Whilst the Premier League does boast the startling quality that is Sergio Aguero or Sadio Mane, it also consists of the likes of Jamie Vardy or even Joe Hart, two players who began their career in the depths of non-league football and rose to the spotlight even representing their country. It seems perplexing why the younger generation of football’s future are following the nonpareil of English football and disagree with the aspect of playing below the EFL.

Yes, admittedly the overall ability at non-league level can be appalling and hard to watch, it does not match the technical gift that is available at the top of the English pyramid, but that’s the joy of it. Currently, the Premier League is an hour and a half of passing the ball across the back four before being dispossessed and having to defend against a mediocre attack from admittedly, a very talented opposition who don’t even need to try to get the crowd off their feet.

But in the depths of football, fans can laugh and actually enjoy when the local pub worker receives the ball at the back, and either hoofs it up to the taunting of the fans or does a short pass which bobbles over his team-mates foot and is welcomed by the resistance, who are never much better.
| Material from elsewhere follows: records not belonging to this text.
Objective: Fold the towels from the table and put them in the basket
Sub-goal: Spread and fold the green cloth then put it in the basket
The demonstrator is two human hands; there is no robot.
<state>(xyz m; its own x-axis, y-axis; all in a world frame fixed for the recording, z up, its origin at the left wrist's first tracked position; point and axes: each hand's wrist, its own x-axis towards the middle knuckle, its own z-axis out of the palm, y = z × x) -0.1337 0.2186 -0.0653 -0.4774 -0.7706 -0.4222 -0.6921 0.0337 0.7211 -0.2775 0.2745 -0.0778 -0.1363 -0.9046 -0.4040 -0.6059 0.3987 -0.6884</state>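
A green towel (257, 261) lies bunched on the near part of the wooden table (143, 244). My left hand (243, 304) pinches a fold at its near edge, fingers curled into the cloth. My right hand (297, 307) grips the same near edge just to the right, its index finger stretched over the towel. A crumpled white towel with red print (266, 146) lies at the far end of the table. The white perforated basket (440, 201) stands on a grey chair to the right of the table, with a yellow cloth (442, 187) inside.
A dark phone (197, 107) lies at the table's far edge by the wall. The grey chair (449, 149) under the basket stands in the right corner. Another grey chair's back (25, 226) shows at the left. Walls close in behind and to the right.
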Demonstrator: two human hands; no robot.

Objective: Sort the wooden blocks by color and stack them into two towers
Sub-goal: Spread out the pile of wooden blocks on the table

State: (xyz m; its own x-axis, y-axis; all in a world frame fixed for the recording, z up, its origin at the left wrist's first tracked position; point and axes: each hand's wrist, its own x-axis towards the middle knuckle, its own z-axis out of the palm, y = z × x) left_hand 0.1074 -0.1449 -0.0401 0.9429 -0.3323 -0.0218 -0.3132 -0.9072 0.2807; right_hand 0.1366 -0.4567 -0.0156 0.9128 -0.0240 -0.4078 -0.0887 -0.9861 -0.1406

Premier League stalwart Jamie Vardy, who once featured for Stocksbridge Park Steels and Halifax Town, even backed up this point, stating: “I wasn’t the biggest lad. centre-halves in non-league are big, stocky and just look at you, being small, and think ‘Right, we’re just going to kick him’. But I kind of enjoyed that side of it.”

However, in defence of the Premier League it has adapted and adjusted to overcome some of the biggest leagues in the world, with players now preferring to play in England rather than the likes of Italy or France, and let’s be honest; it’s not because of the weather. The money, devoted fan base and coverage of the Premier League attracts some of the biggest names in the world, which actually helps the quality of non-league football. With foreign players being signed to a club’s academies, the spread of young English talent has depleted as teams have a wider scouting system now to sniff the most adroit prospects in football.

This causes the likes of Morgan Ferrier, James Hardy and Joe Ward to be released by their respective clubs and rebuild their careers below England’s fourth tier, and all have done, now battling once again in the EFL. In this matter, the Prem has certainly helped to ameliorate the amusement available in non-league, whilst also making their aptness superior.

In fact, this is why just 113 different English players have appeared in the Premier League this season, compared to a whopping 348 foreigners, but ask any West Ham United fan right now, and they will most likely agree that Declan Rice is their favoured player, a local Englishman who has travelled through the youth system and prospered at the top level of football, what’s not to love? Like it or not, fans adore a local talent excelling in the first team, but it continues to fade and make the football less enjoyable, which seems harsh as the Premier League is admittedly the best league in the world, but it’s as if it has betrayed its values.

I have also witnessed all three main categories of English football, non-league, the EFL and the Premier League having witnessed a Manchester United game a few years ago, however I have never returned to Old Trafford or any Premier League stadium as the vibes and atmosphere surrounding it didn’t quite entice me as much as I had hoped, it’s a less friendly and more anonymous ambience as I feel as in non-league due to the more compact and smaller crowds I could quite easily interact or debate with a fan or even a player heaven forbid, but in the Premier League despite the larger crowds, you somehow feel more alienated and excluded from the beautiful game.

So, going forward, what needs to change? How do we, as a unified community, help these non-league clubs to survive compared to the financial giants who currently reign across the Premier League? Instead of paying the £80+ pounds to visit a Premier League side, maybe consider a local visit to your closest non-league side, enjoy the cheap, yet perfect beverages on offer, the warm, friendly faces surrounding you and of course, the absolutely thrilling and comedic football which is available for prices that jibe the Premier League and prove that non-league truly is the pinnacle of the beautiful game.